• The task
Only the lines from the beginning of the data through the one with "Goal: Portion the" belong in the answer, each retyped exactly, with pictures left out.

BEGIN Input for this task

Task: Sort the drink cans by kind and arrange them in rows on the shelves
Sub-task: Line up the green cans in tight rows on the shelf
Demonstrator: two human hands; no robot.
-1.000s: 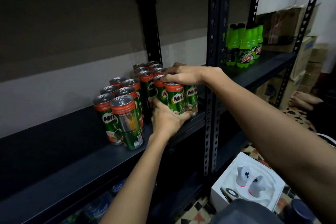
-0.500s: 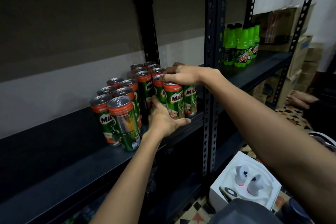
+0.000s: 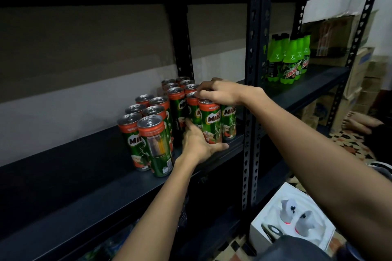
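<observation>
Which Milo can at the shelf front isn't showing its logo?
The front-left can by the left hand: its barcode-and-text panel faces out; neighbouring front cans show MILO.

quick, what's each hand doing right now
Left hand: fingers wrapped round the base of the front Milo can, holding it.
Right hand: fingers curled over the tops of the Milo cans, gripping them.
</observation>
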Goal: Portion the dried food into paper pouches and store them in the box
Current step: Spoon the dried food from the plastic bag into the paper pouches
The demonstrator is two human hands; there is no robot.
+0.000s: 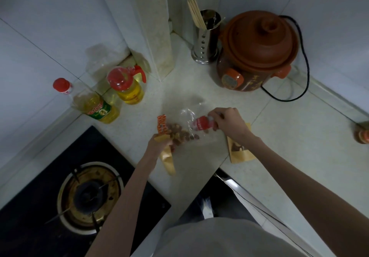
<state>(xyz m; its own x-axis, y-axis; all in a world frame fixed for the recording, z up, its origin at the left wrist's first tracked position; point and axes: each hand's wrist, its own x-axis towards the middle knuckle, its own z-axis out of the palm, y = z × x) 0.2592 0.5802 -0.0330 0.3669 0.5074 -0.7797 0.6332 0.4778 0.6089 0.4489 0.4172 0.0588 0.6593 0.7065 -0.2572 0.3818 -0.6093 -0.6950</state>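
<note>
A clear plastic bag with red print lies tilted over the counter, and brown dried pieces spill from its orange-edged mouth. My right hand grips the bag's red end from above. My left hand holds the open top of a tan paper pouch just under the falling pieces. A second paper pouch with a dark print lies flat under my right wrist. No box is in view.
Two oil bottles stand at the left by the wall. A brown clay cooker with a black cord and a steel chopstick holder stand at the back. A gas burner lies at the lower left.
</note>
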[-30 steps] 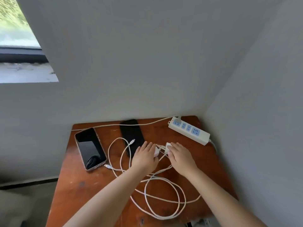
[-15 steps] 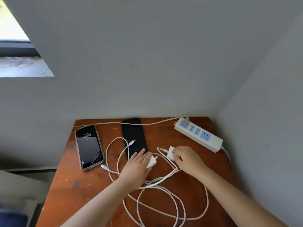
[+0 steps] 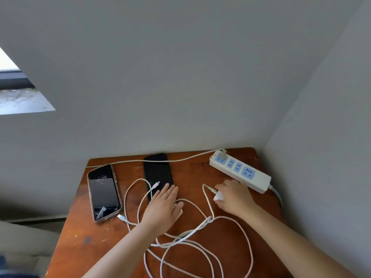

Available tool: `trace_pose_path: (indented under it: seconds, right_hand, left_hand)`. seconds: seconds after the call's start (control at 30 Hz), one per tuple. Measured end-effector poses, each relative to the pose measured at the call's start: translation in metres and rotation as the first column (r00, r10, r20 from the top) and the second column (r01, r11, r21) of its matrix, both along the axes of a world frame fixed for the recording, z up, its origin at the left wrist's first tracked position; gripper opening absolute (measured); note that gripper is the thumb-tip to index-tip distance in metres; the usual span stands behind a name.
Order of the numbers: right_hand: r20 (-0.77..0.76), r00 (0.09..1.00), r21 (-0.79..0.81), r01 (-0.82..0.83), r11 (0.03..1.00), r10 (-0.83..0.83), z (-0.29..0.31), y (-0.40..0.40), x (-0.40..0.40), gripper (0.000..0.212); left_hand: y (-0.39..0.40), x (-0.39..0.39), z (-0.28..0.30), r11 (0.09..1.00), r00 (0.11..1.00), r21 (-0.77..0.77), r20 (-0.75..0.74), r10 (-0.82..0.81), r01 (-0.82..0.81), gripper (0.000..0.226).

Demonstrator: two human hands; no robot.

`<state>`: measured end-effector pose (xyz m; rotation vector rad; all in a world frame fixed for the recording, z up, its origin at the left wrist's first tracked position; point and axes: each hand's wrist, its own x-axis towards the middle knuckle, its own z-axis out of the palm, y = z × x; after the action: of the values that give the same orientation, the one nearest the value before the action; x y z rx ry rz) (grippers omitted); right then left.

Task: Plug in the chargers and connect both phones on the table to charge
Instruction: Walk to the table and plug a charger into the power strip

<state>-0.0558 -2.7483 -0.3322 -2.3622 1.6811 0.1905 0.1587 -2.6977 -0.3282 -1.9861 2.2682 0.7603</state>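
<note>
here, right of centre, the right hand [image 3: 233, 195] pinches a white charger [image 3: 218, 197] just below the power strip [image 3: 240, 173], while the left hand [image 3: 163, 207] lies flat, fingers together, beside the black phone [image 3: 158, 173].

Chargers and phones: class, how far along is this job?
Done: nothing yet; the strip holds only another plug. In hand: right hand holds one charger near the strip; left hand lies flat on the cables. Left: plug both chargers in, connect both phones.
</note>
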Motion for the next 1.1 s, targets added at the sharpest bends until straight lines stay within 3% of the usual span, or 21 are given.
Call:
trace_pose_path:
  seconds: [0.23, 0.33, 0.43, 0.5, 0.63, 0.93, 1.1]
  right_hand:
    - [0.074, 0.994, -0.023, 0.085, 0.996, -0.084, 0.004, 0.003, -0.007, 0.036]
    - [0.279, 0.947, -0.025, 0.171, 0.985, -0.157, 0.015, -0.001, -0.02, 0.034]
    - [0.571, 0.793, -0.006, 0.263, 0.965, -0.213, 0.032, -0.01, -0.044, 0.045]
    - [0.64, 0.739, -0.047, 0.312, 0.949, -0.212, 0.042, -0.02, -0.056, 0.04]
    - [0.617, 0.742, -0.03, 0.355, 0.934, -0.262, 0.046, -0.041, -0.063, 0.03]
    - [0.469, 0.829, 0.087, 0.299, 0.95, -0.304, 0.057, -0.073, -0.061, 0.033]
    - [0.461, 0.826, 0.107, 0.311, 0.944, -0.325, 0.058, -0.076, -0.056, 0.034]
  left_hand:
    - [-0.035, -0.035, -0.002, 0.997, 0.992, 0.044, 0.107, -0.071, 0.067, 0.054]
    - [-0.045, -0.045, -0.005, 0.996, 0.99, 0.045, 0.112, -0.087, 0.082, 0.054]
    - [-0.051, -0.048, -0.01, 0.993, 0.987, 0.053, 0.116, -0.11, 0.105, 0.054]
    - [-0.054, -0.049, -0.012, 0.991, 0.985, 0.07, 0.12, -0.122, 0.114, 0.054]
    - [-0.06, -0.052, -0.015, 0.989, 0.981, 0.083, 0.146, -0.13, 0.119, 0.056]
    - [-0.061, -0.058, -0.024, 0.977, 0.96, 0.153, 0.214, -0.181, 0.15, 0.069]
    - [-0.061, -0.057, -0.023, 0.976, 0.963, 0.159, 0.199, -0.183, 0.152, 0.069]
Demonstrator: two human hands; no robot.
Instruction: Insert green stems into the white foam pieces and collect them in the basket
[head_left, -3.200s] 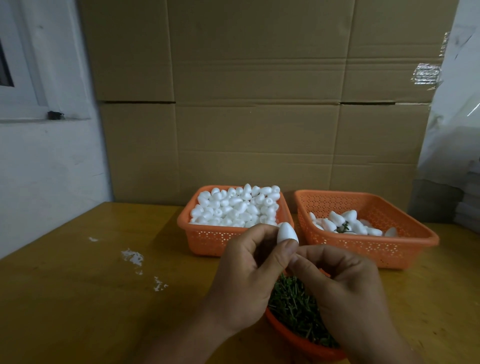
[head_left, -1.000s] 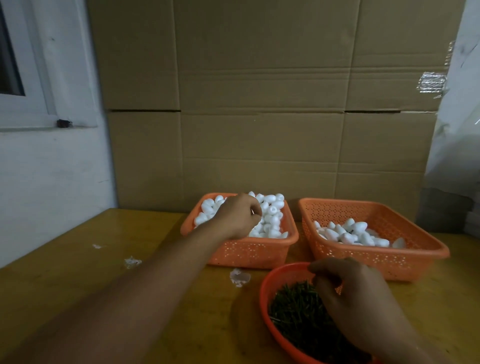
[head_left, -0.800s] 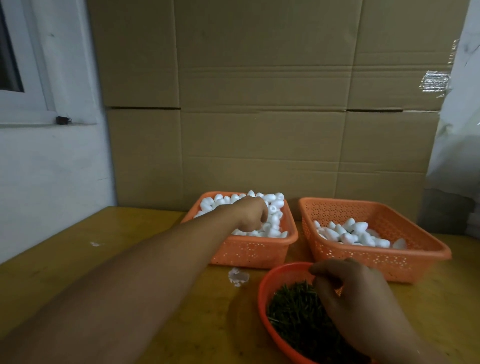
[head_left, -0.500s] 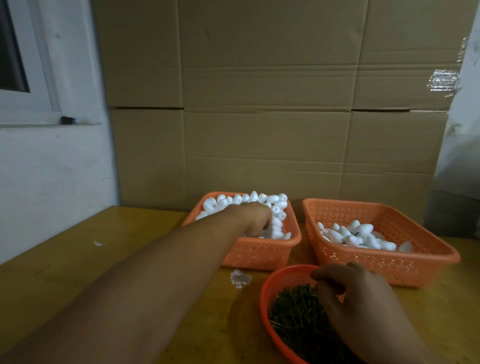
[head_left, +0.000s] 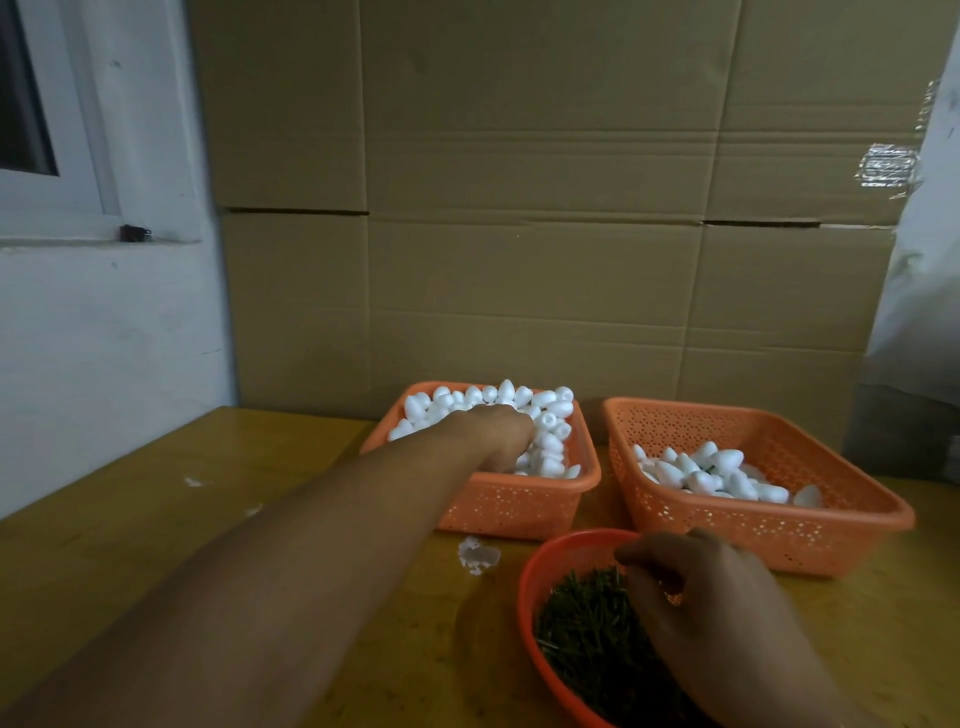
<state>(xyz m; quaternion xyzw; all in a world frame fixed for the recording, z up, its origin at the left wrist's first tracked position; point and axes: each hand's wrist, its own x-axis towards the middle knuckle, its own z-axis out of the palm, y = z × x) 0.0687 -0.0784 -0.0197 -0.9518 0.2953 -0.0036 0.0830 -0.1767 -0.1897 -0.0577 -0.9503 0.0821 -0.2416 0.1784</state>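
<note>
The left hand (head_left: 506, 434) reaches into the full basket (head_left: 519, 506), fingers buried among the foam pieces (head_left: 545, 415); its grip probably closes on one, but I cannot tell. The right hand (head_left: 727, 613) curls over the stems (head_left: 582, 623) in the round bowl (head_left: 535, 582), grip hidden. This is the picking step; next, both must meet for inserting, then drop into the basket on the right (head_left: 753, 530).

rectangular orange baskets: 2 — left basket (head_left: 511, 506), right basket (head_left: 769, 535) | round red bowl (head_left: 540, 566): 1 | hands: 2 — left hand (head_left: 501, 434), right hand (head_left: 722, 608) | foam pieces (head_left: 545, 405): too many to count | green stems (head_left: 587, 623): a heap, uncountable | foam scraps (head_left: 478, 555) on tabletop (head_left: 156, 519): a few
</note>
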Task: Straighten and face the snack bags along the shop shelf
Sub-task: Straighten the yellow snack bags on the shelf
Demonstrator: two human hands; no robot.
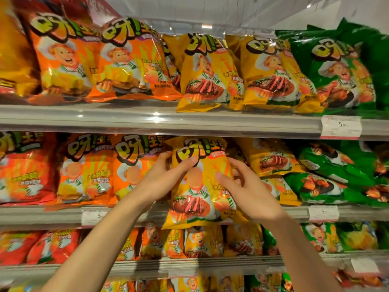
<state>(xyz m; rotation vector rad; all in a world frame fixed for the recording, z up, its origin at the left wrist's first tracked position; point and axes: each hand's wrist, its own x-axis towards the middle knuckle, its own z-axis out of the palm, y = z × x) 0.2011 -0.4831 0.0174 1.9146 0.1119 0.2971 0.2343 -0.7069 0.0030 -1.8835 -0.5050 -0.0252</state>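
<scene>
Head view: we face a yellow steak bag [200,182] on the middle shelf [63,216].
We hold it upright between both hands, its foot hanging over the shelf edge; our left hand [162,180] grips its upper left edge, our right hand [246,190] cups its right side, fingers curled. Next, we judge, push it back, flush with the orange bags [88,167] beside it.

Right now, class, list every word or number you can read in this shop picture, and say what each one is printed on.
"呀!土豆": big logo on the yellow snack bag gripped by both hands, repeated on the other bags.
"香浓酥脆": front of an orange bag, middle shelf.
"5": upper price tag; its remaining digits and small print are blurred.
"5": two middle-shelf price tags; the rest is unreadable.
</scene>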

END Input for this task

• Solution to this problem
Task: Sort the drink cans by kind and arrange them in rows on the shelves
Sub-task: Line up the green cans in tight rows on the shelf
Demonstrator: two human hands; no robot.
-1.000s: 
-0.500s: 
+0.000s: 
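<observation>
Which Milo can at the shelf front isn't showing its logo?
The front-left can by the left hand: its barcode-and-text panel faces out; neighbouring front cans show MILO.

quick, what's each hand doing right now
Left hand: fingers wrapped round the base of the front Milo can, holding it.
Right hand: fingers curled over the tops of the Milo cans, gripping them.
</observation>
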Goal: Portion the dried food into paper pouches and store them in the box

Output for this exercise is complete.